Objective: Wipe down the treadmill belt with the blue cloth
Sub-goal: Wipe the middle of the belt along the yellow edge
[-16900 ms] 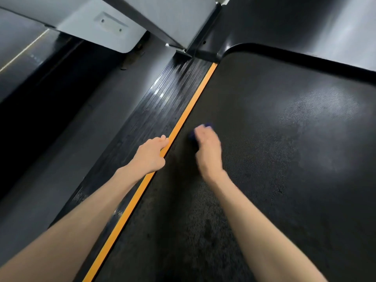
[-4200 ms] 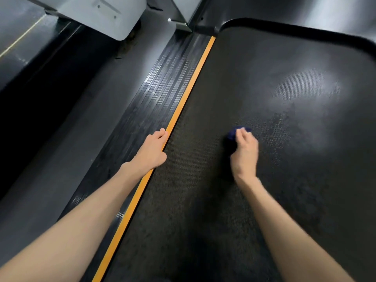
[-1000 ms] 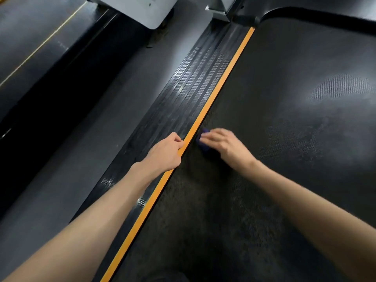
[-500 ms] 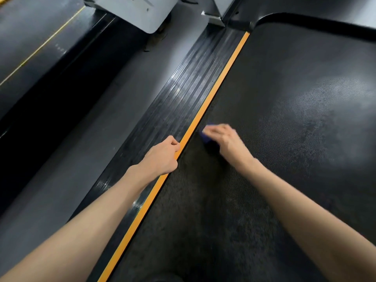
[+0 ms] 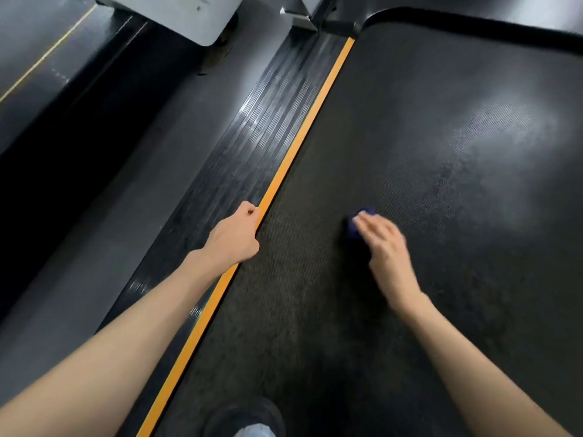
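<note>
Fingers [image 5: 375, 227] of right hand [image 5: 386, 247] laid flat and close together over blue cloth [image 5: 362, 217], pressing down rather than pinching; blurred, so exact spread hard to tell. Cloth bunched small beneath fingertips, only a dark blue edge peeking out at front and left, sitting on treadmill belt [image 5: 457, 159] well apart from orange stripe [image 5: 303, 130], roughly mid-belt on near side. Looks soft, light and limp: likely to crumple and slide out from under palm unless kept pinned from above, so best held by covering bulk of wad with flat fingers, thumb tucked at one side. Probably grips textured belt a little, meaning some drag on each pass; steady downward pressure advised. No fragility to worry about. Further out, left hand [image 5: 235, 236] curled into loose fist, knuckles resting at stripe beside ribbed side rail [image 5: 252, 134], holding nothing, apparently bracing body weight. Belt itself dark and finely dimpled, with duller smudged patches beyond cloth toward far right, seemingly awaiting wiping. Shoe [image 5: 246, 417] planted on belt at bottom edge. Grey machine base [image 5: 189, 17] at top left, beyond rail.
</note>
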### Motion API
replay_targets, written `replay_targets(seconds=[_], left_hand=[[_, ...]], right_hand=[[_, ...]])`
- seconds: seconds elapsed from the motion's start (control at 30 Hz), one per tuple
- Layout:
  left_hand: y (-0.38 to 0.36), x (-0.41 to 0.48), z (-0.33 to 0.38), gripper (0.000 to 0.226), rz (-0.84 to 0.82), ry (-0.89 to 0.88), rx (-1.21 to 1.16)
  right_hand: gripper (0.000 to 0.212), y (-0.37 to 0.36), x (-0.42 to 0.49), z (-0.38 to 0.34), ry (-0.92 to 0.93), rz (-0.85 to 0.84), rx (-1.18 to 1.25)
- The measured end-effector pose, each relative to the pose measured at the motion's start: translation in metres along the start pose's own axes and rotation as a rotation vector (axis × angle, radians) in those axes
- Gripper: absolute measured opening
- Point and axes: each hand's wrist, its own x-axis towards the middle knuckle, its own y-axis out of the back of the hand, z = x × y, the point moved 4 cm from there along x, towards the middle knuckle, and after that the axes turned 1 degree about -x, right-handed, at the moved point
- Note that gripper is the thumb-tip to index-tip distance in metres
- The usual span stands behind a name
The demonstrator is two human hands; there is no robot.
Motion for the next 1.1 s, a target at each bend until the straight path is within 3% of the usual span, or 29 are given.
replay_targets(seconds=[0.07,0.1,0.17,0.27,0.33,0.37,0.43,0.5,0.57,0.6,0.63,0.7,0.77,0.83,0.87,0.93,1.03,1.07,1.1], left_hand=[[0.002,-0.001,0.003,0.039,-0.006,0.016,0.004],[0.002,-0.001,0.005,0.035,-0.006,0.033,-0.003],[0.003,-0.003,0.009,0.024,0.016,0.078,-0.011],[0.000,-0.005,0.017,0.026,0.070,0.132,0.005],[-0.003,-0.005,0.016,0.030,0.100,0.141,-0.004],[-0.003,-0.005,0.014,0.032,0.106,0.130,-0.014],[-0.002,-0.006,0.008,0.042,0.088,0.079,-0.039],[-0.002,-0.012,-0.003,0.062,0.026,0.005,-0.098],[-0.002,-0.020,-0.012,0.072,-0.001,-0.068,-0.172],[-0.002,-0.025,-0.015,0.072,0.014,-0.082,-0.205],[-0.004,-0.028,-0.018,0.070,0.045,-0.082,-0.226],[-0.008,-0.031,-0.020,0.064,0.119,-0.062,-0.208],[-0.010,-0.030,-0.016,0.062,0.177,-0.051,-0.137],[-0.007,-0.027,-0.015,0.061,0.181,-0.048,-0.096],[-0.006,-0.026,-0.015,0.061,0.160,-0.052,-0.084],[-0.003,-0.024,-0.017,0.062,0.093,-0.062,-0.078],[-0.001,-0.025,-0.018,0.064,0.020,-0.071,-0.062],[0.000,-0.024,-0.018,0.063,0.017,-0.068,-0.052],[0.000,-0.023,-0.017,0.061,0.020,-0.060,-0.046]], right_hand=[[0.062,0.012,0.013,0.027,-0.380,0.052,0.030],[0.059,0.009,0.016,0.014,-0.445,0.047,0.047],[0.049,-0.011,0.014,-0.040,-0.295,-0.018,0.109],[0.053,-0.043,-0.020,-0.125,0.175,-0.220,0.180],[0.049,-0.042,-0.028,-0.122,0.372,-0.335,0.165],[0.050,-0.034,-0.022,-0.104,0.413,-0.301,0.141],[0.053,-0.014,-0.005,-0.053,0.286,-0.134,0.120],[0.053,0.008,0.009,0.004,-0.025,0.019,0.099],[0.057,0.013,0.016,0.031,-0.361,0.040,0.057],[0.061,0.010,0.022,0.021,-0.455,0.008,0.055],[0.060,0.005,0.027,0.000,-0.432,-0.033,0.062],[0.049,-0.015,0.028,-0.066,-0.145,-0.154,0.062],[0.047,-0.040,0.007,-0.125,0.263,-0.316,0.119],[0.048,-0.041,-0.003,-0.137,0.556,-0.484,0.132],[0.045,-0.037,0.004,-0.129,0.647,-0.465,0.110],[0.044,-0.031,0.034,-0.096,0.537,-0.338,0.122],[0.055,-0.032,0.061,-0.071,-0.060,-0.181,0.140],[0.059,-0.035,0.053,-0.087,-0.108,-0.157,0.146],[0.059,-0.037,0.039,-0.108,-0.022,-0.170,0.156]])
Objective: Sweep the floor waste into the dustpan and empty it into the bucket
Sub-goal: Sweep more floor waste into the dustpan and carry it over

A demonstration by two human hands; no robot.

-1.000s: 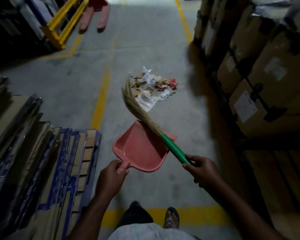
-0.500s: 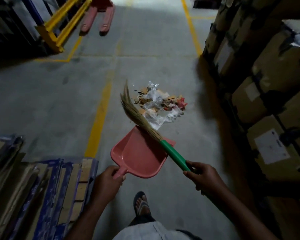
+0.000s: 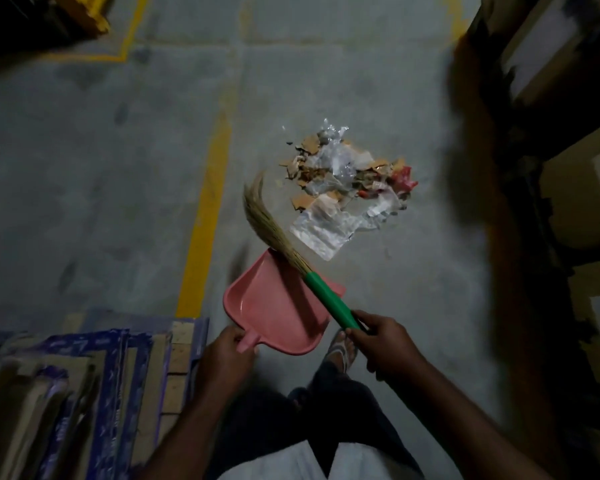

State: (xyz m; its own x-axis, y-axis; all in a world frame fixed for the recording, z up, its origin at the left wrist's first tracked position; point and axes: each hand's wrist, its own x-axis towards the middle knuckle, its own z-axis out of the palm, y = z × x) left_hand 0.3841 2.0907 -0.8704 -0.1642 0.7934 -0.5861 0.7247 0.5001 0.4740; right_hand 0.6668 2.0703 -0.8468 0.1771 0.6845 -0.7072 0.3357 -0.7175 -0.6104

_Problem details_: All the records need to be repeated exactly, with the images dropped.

_Finished task_:
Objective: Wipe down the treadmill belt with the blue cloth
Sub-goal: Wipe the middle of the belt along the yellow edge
[-16900 ms] 
[-4200 ms] 
[-1000 ms] 
[-500 ms] 
[+0 ms] 
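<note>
Fingers [image 5: 375, 227] of right hand [image 5: 386, 247] laid flat and close together over blue cloth [image 5: 362, 217], pressing down rather than pinching; blurred, so exact spread hard to tell. Cloth bunched small beneath fingertips, only a dark blue edge peeking out at front and left, sitting on treadmill belt [image 5: 457, 159] well apart from orange stripe [image 5: 303, 130], roughly mid-belt on near side. Looks soft, light and limp: likely to crumple and slide out from under palm unless kept pinned from above, so best held by covering bulk of wad with flat fingers, thumb tucked at one side. Probably grips textured belt a little, meaning some drag on each pass; steady downward pressure advised. No fragility to worry about. Further out, left hand [image 5: 235, 236] curled into loose fist, knuckles resting at stripe beside ribbed side rail [image 5: 252, 134], holding nothing, apparently bracing body weight. Belt itself dark and finely dimpled, with duller smudged patches beyond cloth toward far right, seemingly awaiting wiping. Shoe [image 5: 246, 417] planted on belt at bottom edge. Grey machine base [image 5: 189, 17] at top left, beyond rail.
</note>
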### Motion API
replay_targets, written `replay_targets(seconds=[_], left_hand=[[_, ...]], right_hand=[[_, ...]])`
- seconds: seconds elapsed from the motion's start (control at 30 Hz), one per tuple
- Layout:
  left_hand: y (-0.38 to 0.36), x (-0.41 to 0.48), z (-0.33 to 0.38), gripper (0.000 to 0.226), rz (-0.84 to 0.82), ry (-0.89 to 0.88), rx (-1.21 to 1.16)
  right_hand: gripper (0.000 to 0.212), y (-0.37 to 0.36), x (-0.42 to 0.49), z (-0.38 to 0.34), ry (-0.92 to 0.93), rz (-0.85 to 0.84), rx (-1.18 to 1.25)
- The measured end-effector pose, each relative to the pose measured at the motion's start: translation in metres along the start pose's own axes and rotation as a rotation vector (axis × angle, radians) in those axes
- Gripper: absolute measured opening
- Point and axes: each hand's wrist, its own x-axis towards the middle knuckle, its own y-axis out of the back of the hand, z = x × y, the point moved 4 cm from there along x, towards the middle knuckle, and after that the axes turned 1 degree about -x, right-handed, at the moved point
- Note that gripper is the thumb-tip to index-tip distance in metres
- The usual span stands behind a name
The demonstrator is two human hands; there is no robot.
Motion for the next 1.1 s, a target at each bend until the straight path is within 3% of the usual span, or 29 are given.
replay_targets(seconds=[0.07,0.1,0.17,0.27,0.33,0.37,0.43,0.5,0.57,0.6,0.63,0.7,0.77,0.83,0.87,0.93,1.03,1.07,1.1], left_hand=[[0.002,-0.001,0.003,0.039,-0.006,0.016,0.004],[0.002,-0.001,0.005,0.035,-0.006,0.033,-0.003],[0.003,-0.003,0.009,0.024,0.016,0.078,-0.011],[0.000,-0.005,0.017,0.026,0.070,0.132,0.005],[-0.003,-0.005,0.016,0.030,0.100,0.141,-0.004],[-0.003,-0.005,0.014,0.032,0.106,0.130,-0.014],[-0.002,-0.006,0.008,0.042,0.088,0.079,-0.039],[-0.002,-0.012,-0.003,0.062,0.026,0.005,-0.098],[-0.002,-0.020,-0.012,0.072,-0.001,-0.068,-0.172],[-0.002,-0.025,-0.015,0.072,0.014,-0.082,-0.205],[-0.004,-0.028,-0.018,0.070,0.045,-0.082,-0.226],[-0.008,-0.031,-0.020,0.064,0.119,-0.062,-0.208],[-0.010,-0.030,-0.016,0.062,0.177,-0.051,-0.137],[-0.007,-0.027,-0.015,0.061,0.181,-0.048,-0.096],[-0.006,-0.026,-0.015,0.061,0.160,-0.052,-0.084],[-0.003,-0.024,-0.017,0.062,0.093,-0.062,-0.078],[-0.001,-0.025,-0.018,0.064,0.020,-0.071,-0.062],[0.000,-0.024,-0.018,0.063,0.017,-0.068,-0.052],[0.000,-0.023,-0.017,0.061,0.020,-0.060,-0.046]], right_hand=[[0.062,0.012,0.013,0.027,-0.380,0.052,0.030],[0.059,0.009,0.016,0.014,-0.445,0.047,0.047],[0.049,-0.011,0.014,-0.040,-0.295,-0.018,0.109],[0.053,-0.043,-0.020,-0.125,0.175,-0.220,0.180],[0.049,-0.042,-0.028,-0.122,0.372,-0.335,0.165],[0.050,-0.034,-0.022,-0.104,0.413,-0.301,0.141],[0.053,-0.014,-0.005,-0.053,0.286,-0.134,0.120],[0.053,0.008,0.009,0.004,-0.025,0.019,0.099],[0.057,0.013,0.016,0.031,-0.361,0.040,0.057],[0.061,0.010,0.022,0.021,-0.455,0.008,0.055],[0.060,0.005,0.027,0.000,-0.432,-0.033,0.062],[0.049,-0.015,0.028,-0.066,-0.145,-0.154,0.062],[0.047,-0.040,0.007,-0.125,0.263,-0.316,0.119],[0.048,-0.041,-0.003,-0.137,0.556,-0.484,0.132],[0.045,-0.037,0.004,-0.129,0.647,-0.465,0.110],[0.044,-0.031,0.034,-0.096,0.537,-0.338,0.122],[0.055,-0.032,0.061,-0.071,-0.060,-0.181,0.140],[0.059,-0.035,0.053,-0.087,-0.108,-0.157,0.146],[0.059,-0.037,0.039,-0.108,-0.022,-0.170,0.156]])
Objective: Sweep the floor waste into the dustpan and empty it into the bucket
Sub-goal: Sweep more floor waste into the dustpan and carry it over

A demonstration by two human hands; no robot.

-1.000s: 
-0.500s: 
+0.000s: 

State: (xyz m; its own x-axis, y-axis; all in a world frame fixed for the recording, z up, its origin at the left wrist's first tracked position; point and axes: each hand's wrist, its own x-axis towards the middle knuckle, its own z-axis out of the palm, y = z × x) left_hand 0.3841 2.0907 -0.8704 -0.1642 0.7934 -0.5861 0.7247 0.5001 0.4740; right_hand 0.6668 2.0703 -0.8468 0.1771 0.6845 -0.7072 0.3357 -0.7175 -0.6104

Here is where the answer stops.